A new species of giant salamander identified from a specimen at the Natural History Museum could be the world’s biggest amphibian.
The animal, that lived at ZSL London Zoo for 20 years was thought to be a Chinese giant salamander, a species currently critically endangered.
But a new DNA examination of it has revealed it to be a new species which is actually bigger that its Chinese cousin, making it the largest amphibian in the world.
The specimen had been held by the museum for 74 years and is presumed to still live in the wild but mistaken for a Chinese giant salamander, previously been considered a single species.
The new species has been called the South China giant salamander which can reach nearly two metres and is the largest of the 8,000 amphibian species alive today.
In their research, scientists from ZSL and London’s Natural History Museum used DNA from 17 museum specimens collected in the early 20th century and analysed tissue samples from wild salamanders, revealing three genetic lineages.

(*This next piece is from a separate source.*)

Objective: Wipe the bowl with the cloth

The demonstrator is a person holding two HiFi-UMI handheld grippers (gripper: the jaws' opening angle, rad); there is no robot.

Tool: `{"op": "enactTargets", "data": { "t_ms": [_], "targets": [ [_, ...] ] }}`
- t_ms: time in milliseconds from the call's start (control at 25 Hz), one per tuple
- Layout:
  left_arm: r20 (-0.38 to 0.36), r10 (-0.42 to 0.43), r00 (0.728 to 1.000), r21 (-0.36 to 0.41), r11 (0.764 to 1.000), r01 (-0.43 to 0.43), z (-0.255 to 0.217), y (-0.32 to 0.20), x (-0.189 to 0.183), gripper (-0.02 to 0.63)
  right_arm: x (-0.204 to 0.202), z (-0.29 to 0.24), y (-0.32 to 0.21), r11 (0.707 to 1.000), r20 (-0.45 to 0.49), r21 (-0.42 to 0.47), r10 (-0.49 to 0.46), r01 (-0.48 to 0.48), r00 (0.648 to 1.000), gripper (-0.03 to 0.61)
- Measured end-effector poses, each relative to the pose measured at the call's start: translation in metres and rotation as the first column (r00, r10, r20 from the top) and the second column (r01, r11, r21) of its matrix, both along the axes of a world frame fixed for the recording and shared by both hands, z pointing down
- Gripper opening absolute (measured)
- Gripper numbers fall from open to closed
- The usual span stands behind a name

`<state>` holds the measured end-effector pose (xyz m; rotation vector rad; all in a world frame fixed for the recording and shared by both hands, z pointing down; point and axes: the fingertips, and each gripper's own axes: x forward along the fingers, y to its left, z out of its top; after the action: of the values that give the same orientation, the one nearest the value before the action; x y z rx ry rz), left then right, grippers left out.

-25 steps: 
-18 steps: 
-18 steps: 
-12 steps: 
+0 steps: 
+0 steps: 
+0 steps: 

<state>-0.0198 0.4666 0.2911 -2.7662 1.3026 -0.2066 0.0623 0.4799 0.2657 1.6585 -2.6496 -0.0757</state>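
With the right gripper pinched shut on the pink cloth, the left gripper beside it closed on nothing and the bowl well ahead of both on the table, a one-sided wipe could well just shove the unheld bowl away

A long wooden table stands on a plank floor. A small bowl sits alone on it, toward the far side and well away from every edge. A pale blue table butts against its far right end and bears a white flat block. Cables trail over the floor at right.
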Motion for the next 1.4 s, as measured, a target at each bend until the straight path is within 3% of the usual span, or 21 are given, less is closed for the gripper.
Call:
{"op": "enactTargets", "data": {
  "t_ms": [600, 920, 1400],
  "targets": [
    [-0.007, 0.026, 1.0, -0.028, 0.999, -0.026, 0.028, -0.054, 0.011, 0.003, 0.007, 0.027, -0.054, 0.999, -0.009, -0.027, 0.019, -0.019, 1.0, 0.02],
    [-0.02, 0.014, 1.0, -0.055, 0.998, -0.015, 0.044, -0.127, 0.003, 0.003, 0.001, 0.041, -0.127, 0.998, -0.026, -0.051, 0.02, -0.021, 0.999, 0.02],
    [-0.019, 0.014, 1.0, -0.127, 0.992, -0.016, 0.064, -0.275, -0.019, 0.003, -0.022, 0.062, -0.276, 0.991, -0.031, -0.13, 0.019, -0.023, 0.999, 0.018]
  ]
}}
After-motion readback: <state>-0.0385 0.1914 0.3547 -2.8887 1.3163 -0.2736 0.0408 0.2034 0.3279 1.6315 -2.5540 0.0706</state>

These were from different river systems and mountain ranges across China and they concluded the species could have diverged more than three million years ago .
Lead study author professor Samuel Turvey, from the Zoological Society of London (ZSL), said: “Our analysis reveals that Chinese giant salamander species diverged between 3.1 and 2.4 million years ago.
“These dates correspond to a period of mountain formation in China as the Tibetan Plateau rose rapidly, which could have isolated giant salamander populations and led to the evolution of distinct species in different landscapes.”
They identified three types of salamander including the Andrias davidianus, the Chinese giant salamander, the Andrias sligoi or South China giant salamander and a third species which is yet to be named.
The South China giant salamander, was first proposed in the 1920s based on unusual salamander from southern China that lived at London Zoo for 20 years.
The idea was abandoned but has now been confirmed by today’s (Tues) study.
Researchers used the same animal, which has been preserved as a specimen in the Natural History Museum for 74 years to define the characteristics of the new species.
The third unnamed new species, from the Yellow Mountains, is still only known from tissue samples and has yet to be formally described.
Prof Turvey said: “The decline in wild Chinese giant salamander numbers has been catastrophic, mainly due to recent overexploitation for food.
“We hope that this new understanding of their species diversity has arrived in time to support their successful conservation.
“But urgent measures are required to protect any viable giant salamander populations that might remain.”
He added: “Salamanders are currently moved widely around China, for conservation translocation and to stock farms that cater for China’s luxury food market.
“Conservation plans must now be updated to recognise the existence of multiple giant salamander species, and movement of these animals should be prohibited to reduce the risk of disease transfer, competition, and genetic hybridisation.”
Researchers said the study highlights how museum collections can play an essential role in the conservation of critically endangered species.
Melissa Marr, a PHD researcher at the Natural History Museum London, said: “These findings come at a time where urgent interventions are required to save Chinese giant salamanders in the wild.
“Our results indicate that tailored conservation measures should be put in place that preserve the genetic integrity of each distinct species.
“Our research also highlights the central role that The Natural History Museum’s collections can play in the conservation of Critically Endangered species.”
The paper was published today (Tues) in the Ecology and Evolution journal.